FirewallScript has just launched a software-based security service that can be used on any server that supports PHP5, and even provides support for shared hosts.
The firewall is very similar in function to the popular open source firewall ModSecurity, but according to co-founder Ron Myers, there are some important differences. For one, a ModSecurity installation is server-wide, meaning that nobody on a shared hosting plan is able to install or modify its settings. This inevitably leads to problems, because ModSecurity tends to take a generalized approach to protection which may conflict with valid applications run by users who are unable to disable it.
In contrast, FirewallScript can be installed by any user on a server, even under a shared hosting plan. All users can install or modify their security settings at will, and FirewallScript offers ‘Rule Packs’ which are pre-configured for certain web apps like WordPress and vBulletin. This allows users to tailor their security to cover things that applications like ModSecuity may have mishandled. Installation is also a breeze, requiring only a simple install script and a minimal amount of technical knowlege.
I think that FirewallScript could have a place in the market, given that the vast majority of small-time sites are hosted on cheap shared hosting plans. But I question how many people will be unsatisfied with the security their plans already provide, or how many will care about security to begin with. For those that are interested, enter the code ‘techcrunch’ for 50% off the normal price of $85.
Amazing, just amazing.
I still think ModSecurity is better!
You’re so wrong Trav, ModSecurity is outdated, it’s nice to finally have a fresh face for those of us who need a good solution on shared hosting! This gets my vote.
TechCrunch comment of firewall script {seesmic_video:{”url_thumbnail”:{”value”:”http://t.seesmic.com/thumbnail/MuZTAKrfqw_th1.jpg”}”title”:{”value”:”TechCrunch comment of firewall script ”}”videoUri”:{”value”:”http://www.seesmic.com/video/2BNfGNSYQY”}}}
@4 – Technically, Techcrunch itself is on shared hosting. What if they wanted a web application firewall? Tough shit?
Damn, I read this article thinking, I’m gonna install this thing right now, then I got to the bottom and realized it wasn’t free. With all the comparison to modsec I kept thinking this thing was free and open source.
Wrong business model, make that open source and top it with professional commercial services, klabang there you go.
Picking Mambo over Joomla! makes me wonder how up to date this service is.
Arno
Whilst it might look good, it wont do any good. There are many firewall packages that are complied code and run fast enough to not cause any
overhead to the system.
The idea to be user based config is good but it will add i guess an extra 50-100 ms to the site.
After seeing this was not open source I went hunting on the web and found this:
http://munin.xqus.com/
As a web hosting company, we know that 99.999% of customers don’t consider the security risks contained in script installation, and for them to personally go out and purchase an $85 script, I can’t see it happening.
If mod_security is configured correctly, with a good ruleset it ultimately provides better security (server wide instead of domain wide) than this could.

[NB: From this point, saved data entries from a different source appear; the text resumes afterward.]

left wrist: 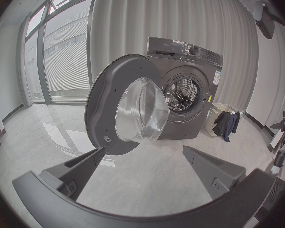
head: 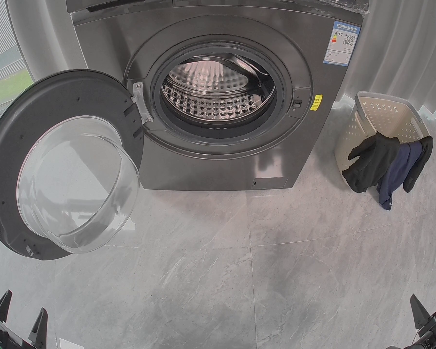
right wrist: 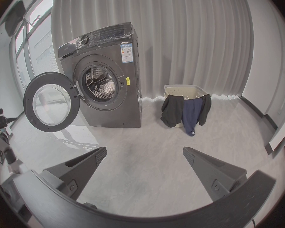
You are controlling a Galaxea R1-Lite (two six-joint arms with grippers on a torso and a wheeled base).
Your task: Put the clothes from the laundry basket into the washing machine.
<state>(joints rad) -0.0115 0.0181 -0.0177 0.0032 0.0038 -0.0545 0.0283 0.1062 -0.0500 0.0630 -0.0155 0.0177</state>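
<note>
Holding nothing: left gripper and right gripper spread apart. Clothes draped over basket rim, beside washer with open door.

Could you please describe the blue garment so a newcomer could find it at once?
Find the grey washing machine with its door swung open; to the robot's right of it a cream laundry basket stands on the floor. Clothes hang over its front rim, and the blue garment is the middle one: navy, between a larger black piece and a narrow black strip, hanging lowest.
</note>
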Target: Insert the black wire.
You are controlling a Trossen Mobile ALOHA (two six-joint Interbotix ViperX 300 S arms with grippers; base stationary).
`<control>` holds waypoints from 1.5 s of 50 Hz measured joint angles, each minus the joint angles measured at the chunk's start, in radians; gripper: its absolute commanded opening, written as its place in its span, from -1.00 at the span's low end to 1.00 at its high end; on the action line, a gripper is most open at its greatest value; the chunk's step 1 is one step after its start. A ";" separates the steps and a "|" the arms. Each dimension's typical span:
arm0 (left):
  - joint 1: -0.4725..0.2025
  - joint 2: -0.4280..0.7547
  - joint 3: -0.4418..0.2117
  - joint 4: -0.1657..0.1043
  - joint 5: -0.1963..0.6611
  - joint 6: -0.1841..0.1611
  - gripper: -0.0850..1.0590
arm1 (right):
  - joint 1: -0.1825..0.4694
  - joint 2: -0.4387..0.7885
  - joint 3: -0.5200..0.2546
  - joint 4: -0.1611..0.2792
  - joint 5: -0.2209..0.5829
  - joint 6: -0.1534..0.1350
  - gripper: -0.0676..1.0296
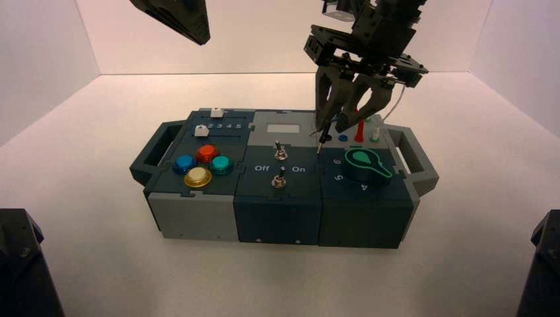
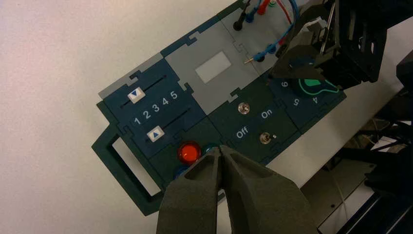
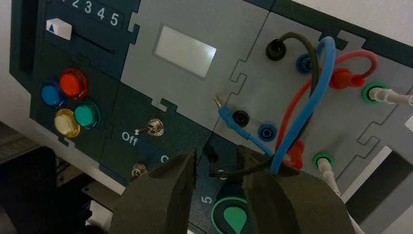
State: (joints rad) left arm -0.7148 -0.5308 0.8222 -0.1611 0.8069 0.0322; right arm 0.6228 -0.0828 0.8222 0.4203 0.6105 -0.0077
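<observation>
Overhead, right gripper (image 1: pixel 328 129) pinches the black wire (image 3: pixel 212 152) above the box (image 1: pixel 277 218) on a white table (image 1: pixel 79 198).

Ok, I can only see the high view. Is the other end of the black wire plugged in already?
Observer: Yes. The right wrist view shows the black wire ending in a plug seated in the far black socket.
Operator: So where does the loose end go?
Observer: An empty black socket sits just beyond the right gripper.
Operator: And the other arm?
Observer: It's waiting. The left gripper is shut and empty, away from the wires.
</observation>
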 measured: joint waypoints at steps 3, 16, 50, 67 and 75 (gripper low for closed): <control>0.000 0.000 -0.005 -0.002 0.000 0.000 -0.91 | 0.002 0.000 0.002 0.000 0.000 0.000 -0.07; 0.000 0.002 -0.015 0.002 0.000 0.000 -0.91 | 0.003 0.000 0.000 0.002 -0.002 0.000 -0.10; 0.000 0.021 -0.020 0.011 0.000 0.000 -0.91 | 0.014 0.011 -0.002 0.031 -0.008 0.000 -0.13; 0.000 0.023 -0.020 0.012 0.000 0.000 -0.91 | 0.015 0.021 -0.002 0.032 -0.012 -0.002 -0.20; 0.000 0.021 -0.021 0.012 0.000 0.000 -0.91 | 0.015 0.021 -0.002 0.032 -0.017 0.000 -0.44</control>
State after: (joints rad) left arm -0.7148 -0.5093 0.8007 -0.1488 0.8069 0.0322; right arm 0.6381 -0.0614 0.8207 0.4525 0.5937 -0.0077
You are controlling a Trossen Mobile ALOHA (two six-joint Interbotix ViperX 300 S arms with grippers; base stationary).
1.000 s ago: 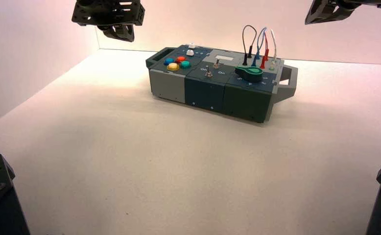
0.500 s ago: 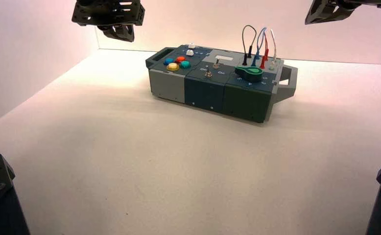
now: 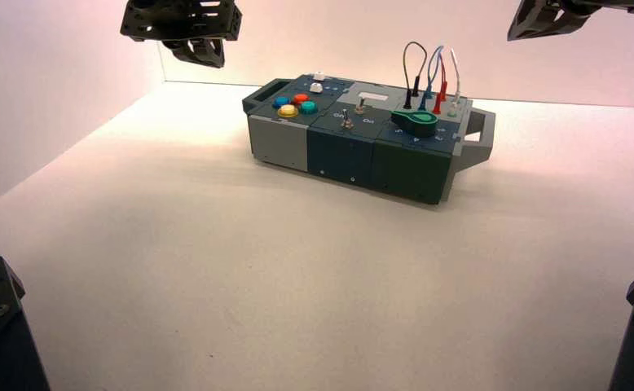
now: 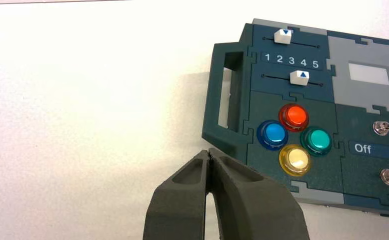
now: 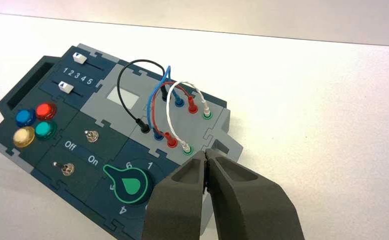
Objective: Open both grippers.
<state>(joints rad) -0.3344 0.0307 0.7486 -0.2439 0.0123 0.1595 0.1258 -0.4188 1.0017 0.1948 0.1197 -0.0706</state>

@Josh , mod_security is based on rule sets, exactly the same as this script, so if you think that mod_security is outdated, you’ve just classed a product which runs on the same type of rules as outdated
Are you kidding? An $85 script that “guarantees 100% security”.
I’ll give away the secret of 100% protection for free: unplug your server from the internet.
Jason, did you check out their testimonials?
“People think my site is weird because it’s about the supernatural. But they’re out there! Sometimes the extraterrestrial see our website and try to hack it to avoid the information we reveal about them.”
While the company says this is great for shared web hosting environments, I wonder what kind of load it would generate for each and every page view, in addition to regular page loads.
You also have to put a ‘copyright’, or notice on your page saying you use the product, which is just inviting trouble.
@10 – How can Modsec be used with tight rules, when the admin cant control whats on his server? You cant globally disallow the word “Javascript” in the URL bar, because some legit scripts might use it. With this software, the admin knows exactly what he has, and can narrow down security to be much tighter than a server admin could, hence why it beats modsec in many areas. Modsec has to be vague and general (Especially on shared hosting) or it would cause so many errors with users installed scripts it wouldnt be funny. This does not.
So users are expected to know what coding elements aren’t used in the scripts that are installed so they can add them in to the firewall php script?
I’ve set to see a single exploit attempt in the last 6 years which uses the term ‘javascript’ in the URL bar, I think that’s a poor example. Anyone who developers their own scripts can block certain terms from being used in the URL bar with suitable coding, they don’t need to fork out $85 for it.
I personally still don’t see why TC covered this, there’s better PHP scripts developed every minute of the day.